## Task description
Copy every line of the records that includes the word "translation".
------------------------------------------------------------------------
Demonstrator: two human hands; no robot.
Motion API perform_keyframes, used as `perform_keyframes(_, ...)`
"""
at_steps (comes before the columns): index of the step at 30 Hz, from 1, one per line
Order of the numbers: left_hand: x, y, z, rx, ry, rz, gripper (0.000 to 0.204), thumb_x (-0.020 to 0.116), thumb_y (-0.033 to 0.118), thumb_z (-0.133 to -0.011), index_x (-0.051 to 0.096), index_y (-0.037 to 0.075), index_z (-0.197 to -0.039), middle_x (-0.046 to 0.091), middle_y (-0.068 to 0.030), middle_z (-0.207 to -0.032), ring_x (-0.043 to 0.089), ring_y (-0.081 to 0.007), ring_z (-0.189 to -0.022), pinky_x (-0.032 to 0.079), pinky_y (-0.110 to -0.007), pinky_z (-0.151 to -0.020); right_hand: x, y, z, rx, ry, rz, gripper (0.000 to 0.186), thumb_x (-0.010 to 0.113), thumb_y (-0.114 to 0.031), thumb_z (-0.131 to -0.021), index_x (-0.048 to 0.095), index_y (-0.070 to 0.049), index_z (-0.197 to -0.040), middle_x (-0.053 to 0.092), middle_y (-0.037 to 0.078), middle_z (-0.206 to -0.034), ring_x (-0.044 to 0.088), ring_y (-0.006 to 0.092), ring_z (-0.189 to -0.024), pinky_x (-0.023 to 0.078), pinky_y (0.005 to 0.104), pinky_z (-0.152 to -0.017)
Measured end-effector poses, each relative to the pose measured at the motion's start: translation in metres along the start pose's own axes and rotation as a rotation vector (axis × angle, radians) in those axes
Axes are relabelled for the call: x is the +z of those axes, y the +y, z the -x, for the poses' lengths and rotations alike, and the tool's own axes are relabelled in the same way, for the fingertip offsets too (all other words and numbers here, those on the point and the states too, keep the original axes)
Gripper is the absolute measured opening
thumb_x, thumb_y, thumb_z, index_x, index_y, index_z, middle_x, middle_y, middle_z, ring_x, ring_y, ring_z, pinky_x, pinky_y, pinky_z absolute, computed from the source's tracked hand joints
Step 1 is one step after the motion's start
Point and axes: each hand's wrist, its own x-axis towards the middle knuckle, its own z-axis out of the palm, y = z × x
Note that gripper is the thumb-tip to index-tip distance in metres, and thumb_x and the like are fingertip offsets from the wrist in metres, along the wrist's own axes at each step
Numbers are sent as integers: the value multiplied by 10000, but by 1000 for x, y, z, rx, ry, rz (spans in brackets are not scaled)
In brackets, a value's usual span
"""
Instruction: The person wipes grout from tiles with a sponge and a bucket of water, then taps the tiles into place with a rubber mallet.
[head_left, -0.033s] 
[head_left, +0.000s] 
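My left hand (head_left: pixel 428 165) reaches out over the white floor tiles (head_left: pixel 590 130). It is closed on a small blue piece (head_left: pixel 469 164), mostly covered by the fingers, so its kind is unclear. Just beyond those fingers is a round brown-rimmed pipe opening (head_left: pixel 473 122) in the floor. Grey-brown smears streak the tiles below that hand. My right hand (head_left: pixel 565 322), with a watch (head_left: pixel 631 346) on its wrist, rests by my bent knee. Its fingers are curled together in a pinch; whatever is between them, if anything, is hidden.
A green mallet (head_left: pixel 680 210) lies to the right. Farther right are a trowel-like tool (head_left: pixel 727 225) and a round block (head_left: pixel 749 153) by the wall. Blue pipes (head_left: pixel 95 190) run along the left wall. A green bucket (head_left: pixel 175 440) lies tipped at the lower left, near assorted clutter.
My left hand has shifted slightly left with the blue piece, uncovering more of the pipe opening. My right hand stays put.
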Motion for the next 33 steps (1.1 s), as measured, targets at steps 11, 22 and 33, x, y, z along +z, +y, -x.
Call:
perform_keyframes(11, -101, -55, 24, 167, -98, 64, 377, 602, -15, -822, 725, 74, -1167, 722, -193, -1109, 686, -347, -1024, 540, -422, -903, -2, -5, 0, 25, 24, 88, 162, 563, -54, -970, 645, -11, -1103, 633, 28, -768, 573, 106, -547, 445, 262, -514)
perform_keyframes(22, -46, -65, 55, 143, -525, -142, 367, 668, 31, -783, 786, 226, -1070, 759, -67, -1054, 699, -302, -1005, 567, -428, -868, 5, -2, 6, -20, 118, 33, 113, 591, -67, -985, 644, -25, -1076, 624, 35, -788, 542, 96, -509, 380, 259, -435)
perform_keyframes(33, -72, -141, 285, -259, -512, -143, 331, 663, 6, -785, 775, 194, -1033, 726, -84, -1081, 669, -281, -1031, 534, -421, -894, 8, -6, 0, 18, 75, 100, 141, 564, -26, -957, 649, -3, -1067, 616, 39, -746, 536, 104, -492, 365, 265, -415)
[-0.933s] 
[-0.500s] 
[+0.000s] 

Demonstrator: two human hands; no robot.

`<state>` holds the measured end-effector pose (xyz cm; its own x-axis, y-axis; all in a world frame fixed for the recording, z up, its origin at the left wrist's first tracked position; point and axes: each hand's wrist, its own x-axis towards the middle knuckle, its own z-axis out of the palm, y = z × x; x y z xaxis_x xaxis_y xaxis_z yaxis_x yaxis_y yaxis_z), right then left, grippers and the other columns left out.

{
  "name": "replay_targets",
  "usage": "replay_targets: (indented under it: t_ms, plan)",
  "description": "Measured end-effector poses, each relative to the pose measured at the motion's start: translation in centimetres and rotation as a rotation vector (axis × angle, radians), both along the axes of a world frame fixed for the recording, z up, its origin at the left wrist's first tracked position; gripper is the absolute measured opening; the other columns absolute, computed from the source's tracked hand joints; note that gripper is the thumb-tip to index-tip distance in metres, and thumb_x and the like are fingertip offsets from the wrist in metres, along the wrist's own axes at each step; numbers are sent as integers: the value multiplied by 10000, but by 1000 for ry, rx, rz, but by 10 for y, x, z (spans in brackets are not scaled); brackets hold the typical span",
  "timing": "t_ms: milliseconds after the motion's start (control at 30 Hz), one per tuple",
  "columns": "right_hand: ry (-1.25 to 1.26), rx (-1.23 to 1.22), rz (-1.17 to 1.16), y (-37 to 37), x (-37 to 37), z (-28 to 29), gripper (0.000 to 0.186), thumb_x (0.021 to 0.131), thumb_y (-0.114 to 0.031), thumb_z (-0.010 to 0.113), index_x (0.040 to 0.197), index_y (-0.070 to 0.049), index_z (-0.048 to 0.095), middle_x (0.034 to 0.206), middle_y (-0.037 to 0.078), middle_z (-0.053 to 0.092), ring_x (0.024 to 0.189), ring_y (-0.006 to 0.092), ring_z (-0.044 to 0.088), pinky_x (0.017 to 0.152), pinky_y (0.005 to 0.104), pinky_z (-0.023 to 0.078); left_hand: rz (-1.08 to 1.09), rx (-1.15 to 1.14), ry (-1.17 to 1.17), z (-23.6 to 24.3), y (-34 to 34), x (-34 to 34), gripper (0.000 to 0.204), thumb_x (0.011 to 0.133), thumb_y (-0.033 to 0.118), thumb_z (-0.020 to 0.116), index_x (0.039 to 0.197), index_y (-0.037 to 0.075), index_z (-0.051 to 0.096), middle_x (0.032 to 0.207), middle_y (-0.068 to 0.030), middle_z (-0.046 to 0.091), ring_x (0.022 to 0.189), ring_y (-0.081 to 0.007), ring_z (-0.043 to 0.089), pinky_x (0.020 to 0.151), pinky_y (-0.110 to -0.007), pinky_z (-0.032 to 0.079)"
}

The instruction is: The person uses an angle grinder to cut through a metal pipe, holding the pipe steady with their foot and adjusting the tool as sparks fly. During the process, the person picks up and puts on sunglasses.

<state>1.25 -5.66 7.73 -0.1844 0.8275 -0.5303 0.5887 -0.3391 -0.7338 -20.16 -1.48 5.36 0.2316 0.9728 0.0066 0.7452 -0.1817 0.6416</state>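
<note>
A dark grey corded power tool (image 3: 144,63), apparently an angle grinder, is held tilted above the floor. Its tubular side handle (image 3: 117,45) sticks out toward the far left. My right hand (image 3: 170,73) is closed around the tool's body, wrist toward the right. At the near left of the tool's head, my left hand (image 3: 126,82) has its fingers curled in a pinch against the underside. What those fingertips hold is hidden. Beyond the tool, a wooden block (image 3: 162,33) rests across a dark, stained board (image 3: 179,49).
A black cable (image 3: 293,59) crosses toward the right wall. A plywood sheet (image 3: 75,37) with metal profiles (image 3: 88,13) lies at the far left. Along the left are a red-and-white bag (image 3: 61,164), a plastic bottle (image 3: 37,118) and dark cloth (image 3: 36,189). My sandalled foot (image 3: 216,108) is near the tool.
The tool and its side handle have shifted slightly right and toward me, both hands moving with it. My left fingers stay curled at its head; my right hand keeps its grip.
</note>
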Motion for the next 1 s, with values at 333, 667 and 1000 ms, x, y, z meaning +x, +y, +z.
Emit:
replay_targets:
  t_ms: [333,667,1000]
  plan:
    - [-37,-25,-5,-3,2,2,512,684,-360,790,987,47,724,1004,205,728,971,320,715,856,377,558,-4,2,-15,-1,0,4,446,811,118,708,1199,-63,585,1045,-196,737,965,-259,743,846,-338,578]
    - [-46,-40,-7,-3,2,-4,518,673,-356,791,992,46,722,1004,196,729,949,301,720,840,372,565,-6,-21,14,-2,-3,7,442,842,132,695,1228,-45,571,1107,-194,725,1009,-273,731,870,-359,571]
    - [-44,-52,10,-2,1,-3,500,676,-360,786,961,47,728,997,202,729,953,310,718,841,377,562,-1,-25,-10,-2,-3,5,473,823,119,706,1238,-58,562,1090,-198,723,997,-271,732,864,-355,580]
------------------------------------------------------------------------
## Result
Measured end-effector poses, each relative to the pose measured at the motion's start: translation in metres along the start pose's own axes and rotation as a rotation vector (axis × angle, radians) in those axes
  "description": "Measured end-effector poses, each relative to the pose measured at the motion's start: translation in centimetres and rotation as a rotation vector (axis × angle, radians), both along the axes of a world frame fixed for the recording, z up, its origin at the left wrist's first tracked position; gripper is the absolute measured opening; the other columns absolute, computed from the source's tracked hand joints; note that gripper is the thumb-tip to index-tip distance in metres, and thumb_x and the like are fingertip offsets from the wrist in metres, along the wrist's own axes at each step; numbers are sent as integers: the value multiplied by 10000, but by 1000 for ry, rx, rz, but by 10 for y, x, z (spans in brackets are not scaled); brackets hold the typical span",

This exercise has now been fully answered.